Task prompt: For every record that follows, transcribe the text exactly and leave any image out.

Source records
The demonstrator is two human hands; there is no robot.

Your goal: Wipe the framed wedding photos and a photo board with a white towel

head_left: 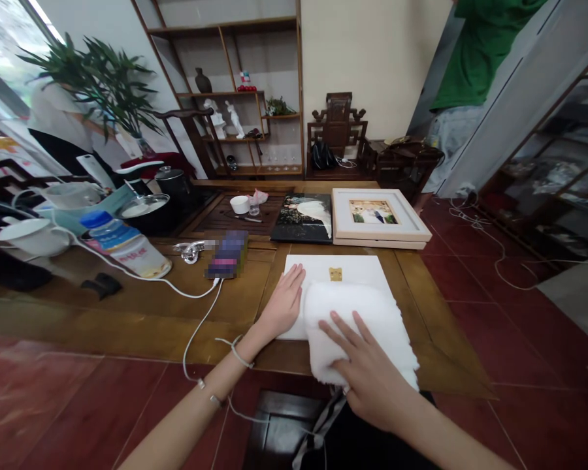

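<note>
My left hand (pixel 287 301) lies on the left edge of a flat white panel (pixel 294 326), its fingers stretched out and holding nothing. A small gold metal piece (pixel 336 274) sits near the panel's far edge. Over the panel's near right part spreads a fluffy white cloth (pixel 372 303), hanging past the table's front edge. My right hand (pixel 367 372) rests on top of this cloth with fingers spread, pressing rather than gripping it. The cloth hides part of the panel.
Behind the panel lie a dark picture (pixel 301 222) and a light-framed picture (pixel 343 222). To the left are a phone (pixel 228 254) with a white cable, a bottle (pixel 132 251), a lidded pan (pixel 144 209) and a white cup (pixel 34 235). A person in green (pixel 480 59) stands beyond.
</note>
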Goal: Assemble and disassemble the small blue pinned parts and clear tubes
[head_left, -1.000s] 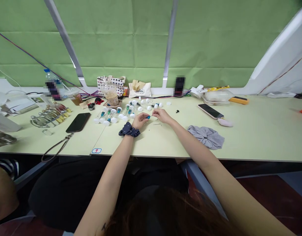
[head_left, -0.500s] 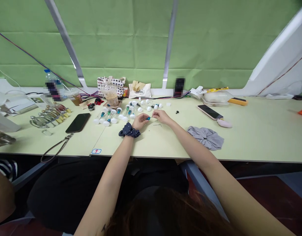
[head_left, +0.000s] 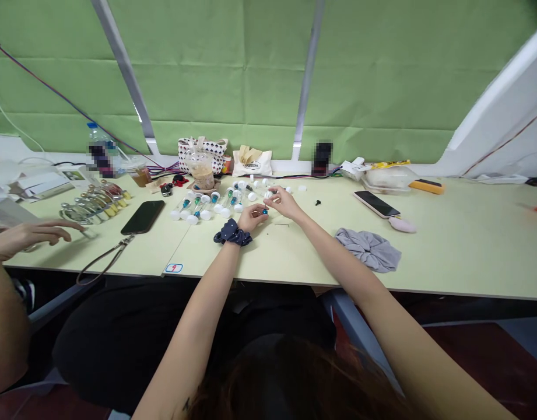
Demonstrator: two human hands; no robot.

Solution for this exercise:
The demonstrator is two human hands; there is no robot.

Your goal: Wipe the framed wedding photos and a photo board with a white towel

head_left: 

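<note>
My left hand (pixel 287 301) lies on the left edge of a flat white panel (pixel 294 326), its fingers stretched out and holding nothing. A small gold metal piece (pixel 336 274) sits near the panel's far edge. Over the panel's near right part spreads a fluffy white cloth (pixel 372 303), hanging past the table's front edge. My right hand (pixel 367 372) rests on top of this cloth with fingers spread, pressing rather than gripping it. The cloth hides part of the panel.
Behind the panel lie a dark picture (pixel 301 222) and a light-framed picture (pixel 343 222). To the left are a phone (pixel 228 254) with a white cable, a bottle (pixel 132 251), a lidded pan (pixel 144 209) and a white cup (pixel 34 235). A person in green (pixel 480 59) stands beyond.
</note>
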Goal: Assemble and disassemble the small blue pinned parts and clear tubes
[head_left, -1.000s] 
[head_left, -0.500s] 
[head_left, +0.000s] 
Demonstrator: two human hands; no robot.

The output as shown is complete.